Биржа труда располагалась на углу Эйнсли-авеню и Клинтон-стрит в пяти кварталах к северу от того места, где брала свое начало дорожка, ведущая в парк. В расчете на микроскопический шанс, что мужчина со слуховым аппаратом все еще ждет Ла-Бреску, детективы сели в седан и поехали к бирже труда.

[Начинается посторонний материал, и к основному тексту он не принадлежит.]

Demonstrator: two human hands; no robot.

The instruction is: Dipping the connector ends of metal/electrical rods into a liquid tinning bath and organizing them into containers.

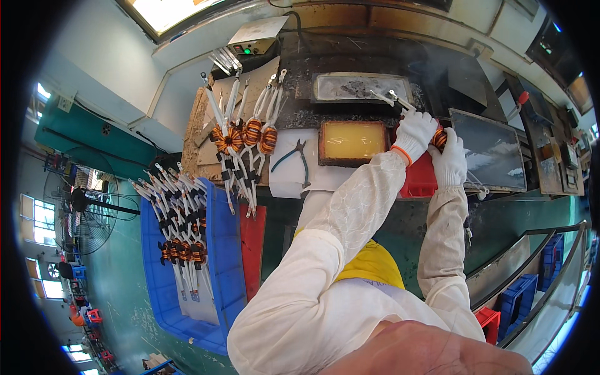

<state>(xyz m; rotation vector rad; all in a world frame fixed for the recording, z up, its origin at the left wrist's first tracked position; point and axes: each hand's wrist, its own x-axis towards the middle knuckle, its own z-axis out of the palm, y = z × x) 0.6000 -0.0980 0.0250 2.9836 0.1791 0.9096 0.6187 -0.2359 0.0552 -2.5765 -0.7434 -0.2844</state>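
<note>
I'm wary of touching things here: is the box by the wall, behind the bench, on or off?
Apparently on: a green light glows on the front of the box.

Partly hidden between left hand (417,130) and right hand (449,161), toward the front edge of the table (375,47): a copper coil (440,140). Covered by left hand: lower parts of white wires (402,102). Overlapped by both: a red tray (420,179). Cut off at top: a window (167,10).
</note>
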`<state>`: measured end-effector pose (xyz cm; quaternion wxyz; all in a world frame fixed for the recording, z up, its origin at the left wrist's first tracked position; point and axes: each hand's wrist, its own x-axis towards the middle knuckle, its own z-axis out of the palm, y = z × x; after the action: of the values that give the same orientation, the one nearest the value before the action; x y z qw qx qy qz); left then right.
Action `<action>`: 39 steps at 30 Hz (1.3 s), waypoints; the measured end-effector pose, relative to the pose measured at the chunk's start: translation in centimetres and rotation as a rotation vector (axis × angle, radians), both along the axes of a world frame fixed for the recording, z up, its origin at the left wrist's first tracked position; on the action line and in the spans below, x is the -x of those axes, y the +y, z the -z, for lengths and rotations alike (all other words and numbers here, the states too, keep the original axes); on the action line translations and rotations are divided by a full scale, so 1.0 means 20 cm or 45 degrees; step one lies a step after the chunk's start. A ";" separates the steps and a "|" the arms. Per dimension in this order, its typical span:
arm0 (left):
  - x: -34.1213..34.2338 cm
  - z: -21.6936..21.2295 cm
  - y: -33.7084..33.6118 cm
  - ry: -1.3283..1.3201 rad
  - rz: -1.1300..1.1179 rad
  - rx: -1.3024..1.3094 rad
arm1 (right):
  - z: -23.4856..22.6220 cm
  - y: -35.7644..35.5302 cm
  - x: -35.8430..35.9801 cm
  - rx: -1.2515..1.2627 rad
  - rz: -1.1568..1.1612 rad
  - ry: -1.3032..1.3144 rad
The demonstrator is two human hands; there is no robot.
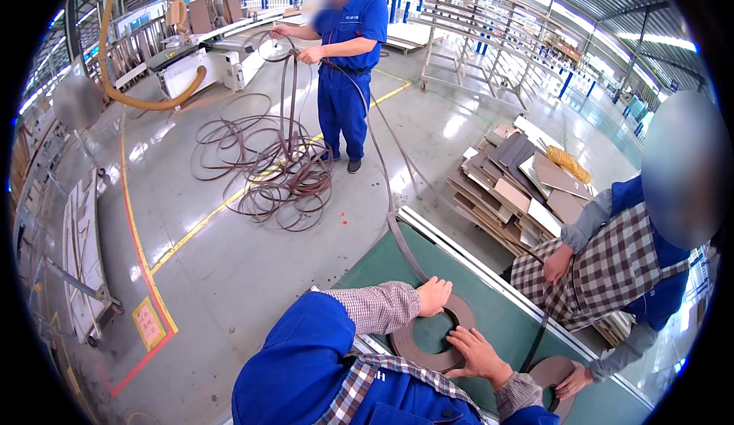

Энтони устроился на заднем сиденье, всем своим видом выражая готовность опознать ветерана, в том случае если он все еще там. Ко входу на биржу труда тянулась длинная очередь, хвост которой загибался за угол Клинтон-авеню. Стояли в ней, притопывая ногами, чтобы хоть как-то согреться, крепко сбитые мужчины в рабочих спецовках и кепках. Руки они держали в карманах, а их лица были бледны от холода.